**Exercise requirements:** Reproduce, from the lines below, exactly the stretch that begins at the line containing "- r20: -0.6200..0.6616" and ends at the line containing "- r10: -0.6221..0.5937", both included.

**Stored data:**
|---|
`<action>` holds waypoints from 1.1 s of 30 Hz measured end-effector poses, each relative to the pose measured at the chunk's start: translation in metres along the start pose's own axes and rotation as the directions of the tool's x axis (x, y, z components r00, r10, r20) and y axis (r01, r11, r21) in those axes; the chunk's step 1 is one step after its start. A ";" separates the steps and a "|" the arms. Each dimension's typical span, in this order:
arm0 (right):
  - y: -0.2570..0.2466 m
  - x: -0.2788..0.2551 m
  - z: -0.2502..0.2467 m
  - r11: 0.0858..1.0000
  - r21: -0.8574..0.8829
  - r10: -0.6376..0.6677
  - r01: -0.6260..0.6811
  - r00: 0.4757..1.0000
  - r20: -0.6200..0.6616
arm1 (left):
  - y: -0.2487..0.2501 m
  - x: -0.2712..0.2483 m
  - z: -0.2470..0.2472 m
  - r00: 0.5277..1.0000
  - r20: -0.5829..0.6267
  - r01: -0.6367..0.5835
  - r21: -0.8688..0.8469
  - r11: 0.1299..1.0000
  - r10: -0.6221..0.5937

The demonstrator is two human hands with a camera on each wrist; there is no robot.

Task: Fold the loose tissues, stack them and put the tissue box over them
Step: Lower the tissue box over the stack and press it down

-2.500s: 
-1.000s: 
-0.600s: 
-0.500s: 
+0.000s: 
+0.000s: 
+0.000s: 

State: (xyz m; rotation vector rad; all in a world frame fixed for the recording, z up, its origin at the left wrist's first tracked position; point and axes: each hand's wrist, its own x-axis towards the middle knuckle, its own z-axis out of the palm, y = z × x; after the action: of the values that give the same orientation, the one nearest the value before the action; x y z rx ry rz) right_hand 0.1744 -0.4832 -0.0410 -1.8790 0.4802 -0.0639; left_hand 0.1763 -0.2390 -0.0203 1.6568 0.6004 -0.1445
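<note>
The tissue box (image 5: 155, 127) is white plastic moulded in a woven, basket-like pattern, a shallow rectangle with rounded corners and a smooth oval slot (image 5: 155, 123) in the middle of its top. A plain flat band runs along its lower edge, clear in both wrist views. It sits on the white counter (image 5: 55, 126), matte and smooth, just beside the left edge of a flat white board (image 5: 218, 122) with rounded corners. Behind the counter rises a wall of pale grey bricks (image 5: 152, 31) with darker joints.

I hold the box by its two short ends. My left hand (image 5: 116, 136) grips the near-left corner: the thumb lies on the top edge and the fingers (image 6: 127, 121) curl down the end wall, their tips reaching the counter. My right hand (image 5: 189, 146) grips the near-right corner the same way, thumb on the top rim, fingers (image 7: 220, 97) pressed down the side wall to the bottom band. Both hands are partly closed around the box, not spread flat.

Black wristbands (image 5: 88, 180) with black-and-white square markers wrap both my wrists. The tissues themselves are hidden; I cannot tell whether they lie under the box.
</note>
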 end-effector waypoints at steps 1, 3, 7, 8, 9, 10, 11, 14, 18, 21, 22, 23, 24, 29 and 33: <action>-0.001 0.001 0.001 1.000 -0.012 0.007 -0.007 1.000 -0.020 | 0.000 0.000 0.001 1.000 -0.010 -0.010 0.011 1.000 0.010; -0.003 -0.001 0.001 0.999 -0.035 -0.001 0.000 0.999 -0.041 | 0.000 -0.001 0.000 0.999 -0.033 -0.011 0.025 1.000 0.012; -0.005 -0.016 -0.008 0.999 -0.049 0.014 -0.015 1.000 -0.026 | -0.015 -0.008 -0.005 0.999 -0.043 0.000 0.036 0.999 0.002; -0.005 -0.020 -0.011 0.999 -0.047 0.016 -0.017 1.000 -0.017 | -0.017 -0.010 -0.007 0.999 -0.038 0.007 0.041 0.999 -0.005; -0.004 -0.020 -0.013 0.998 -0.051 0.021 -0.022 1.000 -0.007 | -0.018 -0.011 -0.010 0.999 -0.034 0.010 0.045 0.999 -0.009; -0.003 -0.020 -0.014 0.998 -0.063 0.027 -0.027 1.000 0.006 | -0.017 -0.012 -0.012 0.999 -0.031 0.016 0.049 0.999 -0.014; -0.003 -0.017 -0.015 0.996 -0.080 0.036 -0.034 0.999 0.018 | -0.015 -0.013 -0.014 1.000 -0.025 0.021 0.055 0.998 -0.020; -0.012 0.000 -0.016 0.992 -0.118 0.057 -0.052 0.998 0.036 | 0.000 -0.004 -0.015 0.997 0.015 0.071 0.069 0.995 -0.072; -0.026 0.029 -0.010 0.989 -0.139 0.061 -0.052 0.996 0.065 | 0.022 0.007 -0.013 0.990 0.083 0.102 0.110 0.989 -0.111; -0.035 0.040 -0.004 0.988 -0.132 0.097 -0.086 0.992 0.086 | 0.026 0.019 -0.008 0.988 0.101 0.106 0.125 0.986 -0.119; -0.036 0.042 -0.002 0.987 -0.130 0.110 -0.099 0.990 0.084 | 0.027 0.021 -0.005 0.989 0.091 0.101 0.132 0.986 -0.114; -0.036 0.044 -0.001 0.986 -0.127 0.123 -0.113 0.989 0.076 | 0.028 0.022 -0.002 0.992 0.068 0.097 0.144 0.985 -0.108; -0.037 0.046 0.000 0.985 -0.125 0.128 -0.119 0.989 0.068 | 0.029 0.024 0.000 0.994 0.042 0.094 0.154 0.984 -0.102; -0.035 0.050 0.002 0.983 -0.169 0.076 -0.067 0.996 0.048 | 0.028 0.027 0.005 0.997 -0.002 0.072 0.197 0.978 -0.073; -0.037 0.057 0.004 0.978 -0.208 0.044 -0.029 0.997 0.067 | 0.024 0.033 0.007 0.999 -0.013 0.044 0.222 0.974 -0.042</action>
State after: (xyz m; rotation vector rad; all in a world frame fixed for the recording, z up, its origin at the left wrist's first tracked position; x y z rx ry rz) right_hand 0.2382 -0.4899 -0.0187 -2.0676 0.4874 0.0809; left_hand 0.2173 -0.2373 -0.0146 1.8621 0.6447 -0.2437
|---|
**Answer section:**
  - r20: -0.6200..0.6616
arm1 (left):
  - y: -0.2487..0.2501 m
  - x: -0.2712..0.2483 m
  - z: -0.2470..0.2472 m
  - r00: 0.5277..1.0000
  - r20: -0.5829..0.6267
  - r01: -0.6367..0.5835
  - r21: -0.8688..0.8469
  - r11: 0.1299..1.0000
  - r10: -0.6221..0.5937

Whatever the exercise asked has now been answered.